» **Exercise**:
Please reproduce the lines of the records below from the one holding "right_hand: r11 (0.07" through the one holding "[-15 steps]", inclusive, skipping all pictures.

» **The data**:
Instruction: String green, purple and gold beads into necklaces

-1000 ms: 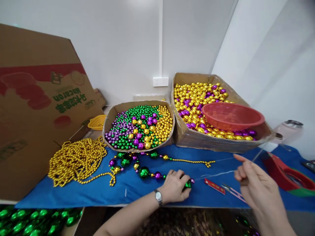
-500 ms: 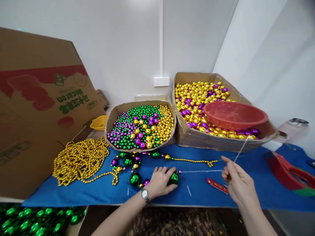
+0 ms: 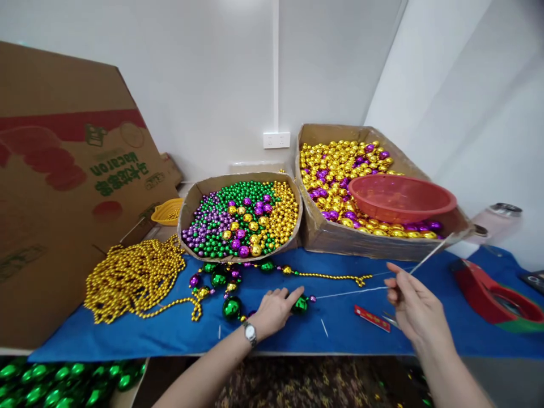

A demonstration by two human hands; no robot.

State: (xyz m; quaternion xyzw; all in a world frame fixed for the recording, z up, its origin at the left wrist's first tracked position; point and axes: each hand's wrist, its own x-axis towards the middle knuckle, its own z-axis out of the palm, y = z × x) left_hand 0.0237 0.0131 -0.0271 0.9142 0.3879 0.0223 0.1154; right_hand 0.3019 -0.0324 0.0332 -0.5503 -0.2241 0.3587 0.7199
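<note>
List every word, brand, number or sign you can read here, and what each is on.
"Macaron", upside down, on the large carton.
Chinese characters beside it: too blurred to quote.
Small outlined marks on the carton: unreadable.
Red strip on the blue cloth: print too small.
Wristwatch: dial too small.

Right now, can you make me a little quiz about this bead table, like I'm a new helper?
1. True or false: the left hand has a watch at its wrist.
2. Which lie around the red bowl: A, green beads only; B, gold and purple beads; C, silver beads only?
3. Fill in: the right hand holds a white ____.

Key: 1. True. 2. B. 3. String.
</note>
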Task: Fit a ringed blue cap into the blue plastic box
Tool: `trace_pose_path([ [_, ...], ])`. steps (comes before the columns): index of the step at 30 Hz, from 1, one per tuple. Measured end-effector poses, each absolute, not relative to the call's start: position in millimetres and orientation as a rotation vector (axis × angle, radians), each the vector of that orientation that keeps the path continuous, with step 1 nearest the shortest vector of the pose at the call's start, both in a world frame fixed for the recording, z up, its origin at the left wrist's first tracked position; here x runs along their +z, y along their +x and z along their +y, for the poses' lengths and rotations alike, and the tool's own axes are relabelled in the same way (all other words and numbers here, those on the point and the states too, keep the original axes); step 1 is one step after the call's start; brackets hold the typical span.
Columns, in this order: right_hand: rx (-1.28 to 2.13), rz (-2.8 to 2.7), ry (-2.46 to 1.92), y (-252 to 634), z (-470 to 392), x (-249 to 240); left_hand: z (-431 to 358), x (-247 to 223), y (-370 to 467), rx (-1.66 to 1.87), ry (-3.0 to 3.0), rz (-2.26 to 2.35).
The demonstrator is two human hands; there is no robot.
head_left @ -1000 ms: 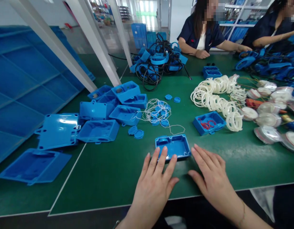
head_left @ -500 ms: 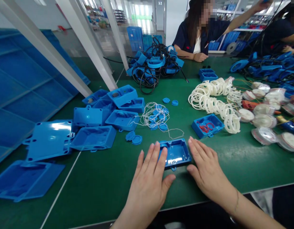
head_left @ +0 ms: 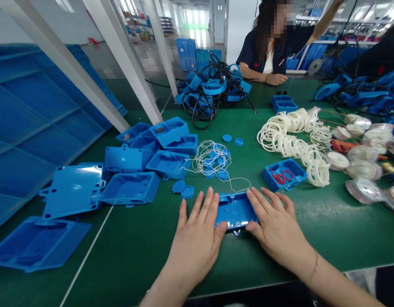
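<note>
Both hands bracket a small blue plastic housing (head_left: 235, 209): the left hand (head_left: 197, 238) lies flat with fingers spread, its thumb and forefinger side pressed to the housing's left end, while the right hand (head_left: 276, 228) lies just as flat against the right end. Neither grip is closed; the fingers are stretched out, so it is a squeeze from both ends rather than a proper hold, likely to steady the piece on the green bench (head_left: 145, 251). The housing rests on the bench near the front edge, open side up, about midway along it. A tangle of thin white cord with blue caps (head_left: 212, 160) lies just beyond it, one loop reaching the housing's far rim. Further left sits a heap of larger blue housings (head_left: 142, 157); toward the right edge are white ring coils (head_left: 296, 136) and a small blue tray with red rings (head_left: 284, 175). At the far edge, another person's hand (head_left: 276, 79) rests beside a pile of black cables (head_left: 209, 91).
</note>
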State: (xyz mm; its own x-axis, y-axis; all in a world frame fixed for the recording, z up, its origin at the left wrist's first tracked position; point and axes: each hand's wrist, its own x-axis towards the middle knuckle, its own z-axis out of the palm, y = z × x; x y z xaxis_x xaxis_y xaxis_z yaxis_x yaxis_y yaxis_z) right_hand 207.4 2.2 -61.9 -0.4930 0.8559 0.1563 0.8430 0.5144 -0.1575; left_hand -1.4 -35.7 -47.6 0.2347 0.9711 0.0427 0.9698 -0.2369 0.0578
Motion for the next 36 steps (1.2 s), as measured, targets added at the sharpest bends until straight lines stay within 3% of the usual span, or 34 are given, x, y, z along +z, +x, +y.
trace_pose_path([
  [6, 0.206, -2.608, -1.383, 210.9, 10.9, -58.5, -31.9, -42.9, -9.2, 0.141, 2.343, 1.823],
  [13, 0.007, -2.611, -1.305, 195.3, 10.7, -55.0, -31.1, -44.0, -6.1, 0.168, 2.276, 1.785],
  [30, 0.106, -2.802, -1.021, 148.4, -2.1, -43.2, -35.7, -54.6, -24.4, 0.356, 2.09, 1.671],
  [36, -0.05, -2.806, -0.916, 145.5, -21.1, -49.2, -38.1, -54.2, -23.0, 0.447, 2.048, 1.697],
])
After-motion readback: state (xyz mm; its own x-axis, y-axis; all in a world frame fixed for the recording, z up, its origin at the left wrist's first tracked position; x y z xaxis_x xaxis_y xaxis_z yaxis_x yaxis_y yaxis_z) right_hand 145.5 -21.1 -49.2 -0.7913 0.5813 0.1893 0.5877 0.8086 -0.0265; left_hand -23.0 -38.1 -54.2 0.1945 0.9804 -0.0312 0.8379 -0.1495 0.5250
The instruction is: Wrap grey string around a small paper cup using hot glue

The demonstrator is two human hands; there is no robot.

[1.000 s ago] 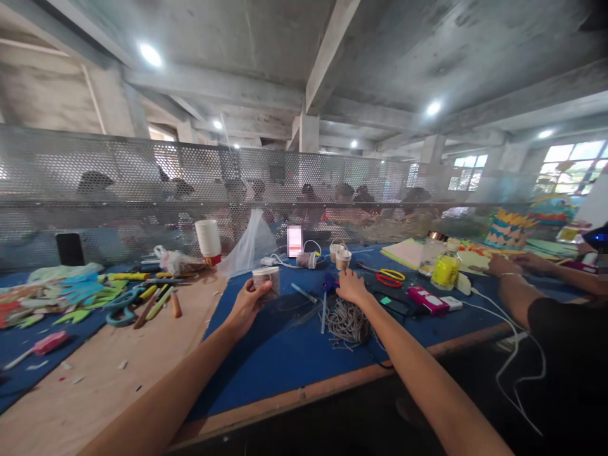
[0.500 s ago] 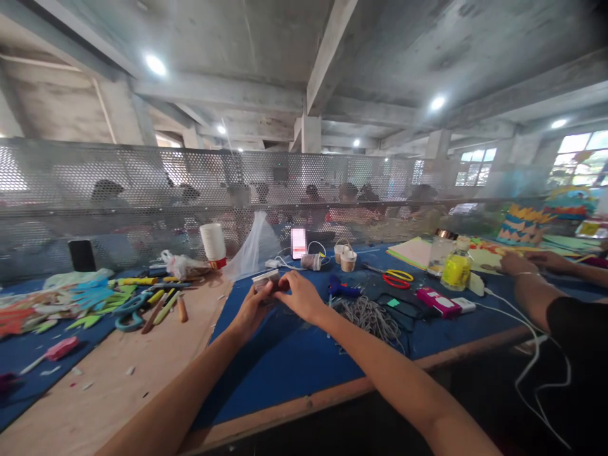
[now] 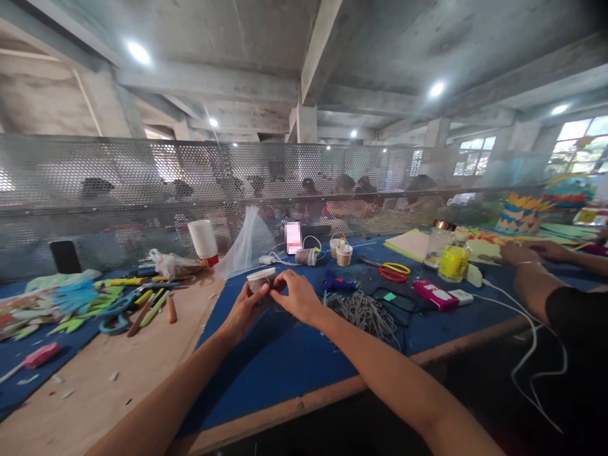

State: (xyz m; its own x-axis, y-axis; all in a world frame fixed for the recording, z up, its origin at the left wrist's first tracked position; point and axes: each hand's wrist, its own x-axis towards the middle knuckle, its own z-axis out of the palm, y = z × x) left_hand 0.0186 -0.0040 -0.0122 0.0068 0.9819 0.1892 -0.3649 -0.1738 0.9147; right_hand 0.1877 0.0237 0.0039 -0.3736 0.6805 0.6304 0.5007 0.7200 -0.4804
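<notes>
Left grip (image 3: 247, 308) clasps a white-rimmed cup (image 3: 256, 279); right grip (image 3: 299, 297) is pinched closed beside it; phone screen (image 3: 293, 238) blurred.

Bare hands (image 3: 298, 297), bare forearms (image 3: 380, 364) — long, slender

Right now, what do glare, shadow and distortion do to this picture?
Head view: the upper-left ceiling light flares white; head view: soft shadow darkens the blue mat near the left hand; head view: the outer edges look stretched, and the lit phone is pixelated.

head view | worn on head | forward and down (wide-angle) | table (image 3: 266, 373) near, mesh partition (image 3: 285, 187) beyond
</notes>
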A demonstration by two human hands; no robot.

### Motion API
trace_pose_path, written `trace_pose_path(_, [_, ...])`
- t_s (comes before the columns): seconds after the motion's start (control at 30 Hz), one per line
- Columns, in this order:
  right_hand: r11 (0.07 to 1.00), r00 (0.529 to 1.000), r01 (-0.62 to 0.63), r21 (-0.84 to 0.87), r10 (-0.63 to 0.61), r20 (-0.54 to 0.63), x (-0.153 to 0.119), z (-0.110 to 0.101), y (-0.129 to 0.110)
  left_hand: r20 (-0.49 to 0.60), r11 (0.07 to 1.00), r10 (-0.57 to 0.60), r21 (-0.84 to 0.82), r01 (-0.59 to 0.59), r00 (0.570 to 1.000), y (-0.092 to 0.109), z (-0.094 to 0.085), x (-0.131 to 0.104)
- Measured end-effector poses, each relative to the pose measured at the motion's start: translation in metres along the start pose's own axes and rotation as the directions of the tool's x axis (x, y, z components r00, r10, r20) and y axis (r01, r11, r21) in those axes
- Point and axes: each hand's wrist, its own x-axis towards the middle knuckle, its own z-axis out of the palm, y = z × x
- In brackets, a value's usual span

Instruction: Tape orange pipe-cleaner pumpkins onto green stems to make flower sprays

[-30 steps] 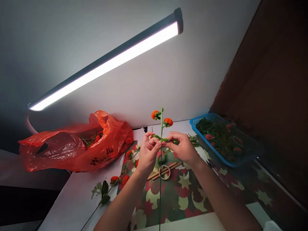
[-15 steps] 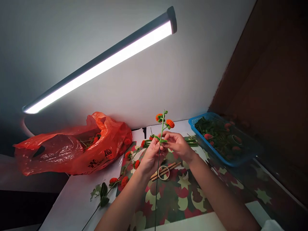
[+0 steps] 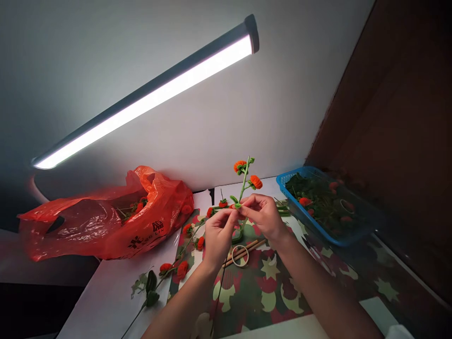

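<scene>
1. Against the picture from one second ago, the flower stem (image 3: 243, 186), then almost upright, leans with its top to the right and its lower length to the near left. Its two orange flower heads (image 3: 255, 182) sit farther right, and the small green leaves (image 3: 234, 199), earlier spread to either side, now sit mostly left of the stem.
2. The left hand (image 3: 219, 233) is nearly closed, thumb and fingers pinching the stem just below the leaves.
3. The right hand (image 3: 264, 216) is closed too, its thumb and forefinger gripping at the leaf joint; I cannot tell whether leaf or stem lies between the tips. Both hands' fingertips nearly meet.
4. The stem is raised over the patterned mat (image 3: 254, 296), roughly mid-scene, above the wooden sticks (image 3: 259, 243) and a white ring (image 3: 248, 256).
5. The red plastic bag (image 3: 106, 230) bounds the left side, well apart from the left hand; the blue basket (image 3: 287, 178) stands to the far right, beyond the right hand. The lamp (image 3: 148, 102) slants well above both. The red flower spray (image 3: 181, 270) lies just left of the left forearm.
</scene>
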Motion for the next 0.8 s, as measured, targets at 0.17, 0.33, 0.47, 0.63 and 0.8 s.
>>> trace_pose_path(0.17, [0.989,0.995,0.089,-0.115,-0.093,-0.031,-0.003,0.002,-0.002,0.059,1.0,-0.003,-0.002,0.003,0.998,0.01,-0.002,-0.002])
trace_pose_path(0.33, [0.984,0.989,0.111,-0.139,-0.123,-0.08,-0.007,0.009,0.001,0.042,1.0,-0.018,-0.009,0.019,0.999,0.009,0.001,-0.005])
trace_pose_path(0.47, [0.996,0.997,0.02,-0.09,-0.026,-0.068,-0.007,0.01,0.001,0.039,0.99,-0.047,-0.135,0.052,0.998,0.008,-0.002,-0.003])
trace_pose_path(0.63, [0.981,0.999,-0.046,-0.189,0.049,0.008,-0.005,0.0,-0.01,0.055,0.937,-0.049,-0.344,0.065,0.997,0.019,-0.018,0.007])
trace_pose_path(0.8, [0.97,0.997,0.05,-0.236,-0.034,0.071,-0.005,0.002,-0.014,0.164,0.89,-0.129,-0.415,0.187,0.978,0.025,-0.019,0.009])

» **Task response**:
  right_hand: r11 (0.07 to 1.00), r00 (0.529 to 1.000), r01 (-0.62 to 0.63), r21 (-0.84 to 0.87), r10 (-0.63 to 0.61), r20 (-0.54 to 0.63), x (-0.153 to 0.119), z (-0.110 to 0.101), y (-0.129 to 0.110)
  left_hand: r20 (-0.49 to 0.60), r11 (0.07 to 1.00), r10 (-0.57 to 0.60), r21 (-0.84 to 0.82), r01 (-0.59 to 0.59), r00 (0.570 to 1.000), y (-0.092 to 0.109), z (-0.094 to 0.085), x (-0.131 to 0.104)
- Measured end-effector poses, each relative to the pose measured at the motion's start: translation in metres along the start pose's own axes and rotation as the directions of the tool's x axis (x, y, z components r00, r10, r20) and y axis (r01, r11, r21) in those axes
- Point and axes: each hand's wrist, its own x-axis towards the middle knuckle, its own z-axis out of the palm, y = z × x
- In brackets, a value's usual span

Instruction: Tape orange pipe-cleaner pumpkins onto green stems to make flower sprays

[-30 steps] 
[-15 steps] 

With this, the output is complete.